■ What to work on
Could you give the whole listing again, exactly as it reads?
▬▬▬▬▬▬
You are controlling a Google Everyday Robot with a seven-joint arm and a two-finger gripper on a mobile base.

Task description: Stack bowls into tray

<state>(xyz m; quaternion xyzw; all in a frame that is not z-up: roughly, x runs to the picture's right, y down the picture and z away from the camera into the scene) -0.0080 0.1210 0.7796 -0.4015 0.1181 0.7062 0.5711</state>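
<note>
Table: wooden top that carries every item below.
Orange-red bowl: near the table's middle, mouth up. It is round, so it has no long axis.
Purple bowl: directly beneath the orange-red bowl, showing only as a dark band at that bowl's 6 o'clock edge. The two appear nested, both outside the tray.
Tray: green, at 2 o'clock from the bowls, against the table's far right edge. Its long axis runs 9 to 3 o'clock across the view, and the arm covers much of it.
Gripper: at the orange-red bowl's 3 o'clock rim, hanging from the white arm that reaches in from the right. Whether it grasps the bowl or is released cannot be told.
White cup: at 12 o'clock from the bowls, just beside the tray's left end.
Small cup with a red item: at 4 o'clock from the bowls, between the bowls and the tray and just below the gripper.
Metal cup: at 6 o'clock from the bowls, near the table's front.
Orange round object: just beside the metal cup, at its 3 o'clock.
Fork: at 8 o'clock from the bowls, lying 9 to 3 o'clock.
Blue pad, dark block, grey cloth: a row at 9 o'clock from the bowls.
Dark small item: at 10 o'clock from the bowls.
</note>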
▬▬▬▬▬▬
■ Result of this exercise
You are controlling a Google Everyday Robot with a seven-joint arm and a two-finger gripper on a mobile base.

Task description: Stack bowls into tray

<state>(xyz m; quaternion xyzw; all in a frame that is not z-up: roughly, x runs to the picture's right, y down the picture and z away from the camera into the scene) -0.0080 0.1210 0.7796 -0.4015 0.1181 0.7062 0.5711</state>
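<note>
Table: wooden top that carries every item below.
Orange-red bowl: near the table's middle, mouth up. It is round, so it has no long axis.
Purple bowl: directly beneath the orange-red bowl, showing only as a dark band at that bowl's 6 o'clock edge. The two appear nested, both outside the tray.
Tray: green, at 2 o'clock from the bowls, against the table's far right edge. Its long axis runs 9 to 3 o'clock across the view, and the arm covers much of it.
Gripper: at the orange-red bowl's 3 o'clock rim, hanging from the white arm that reaches in from the right. Whether it grasps the bowl or is released cannot be told.
White cup: at 12 o'clock from the bowls, just beside the tray's left end.
Small cup with a red item: at 4 o'clock from the bowls, between the bowls and the tray and just below the gripper.
Metal cup: at 6 o'clock from the bowls, near the table's front.
Orange round object: just beside the metal cup, at its 3 o'clock.
Fork: at 8 o'clock from the bowls, lying 9 to 3 o'clock.
Blue pad, dark block, grey cloth: a row at 9 o'clock from the bowls.
Dark small item: at 10 o'clock from the bowls.
</note>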

What needed an answer now has one.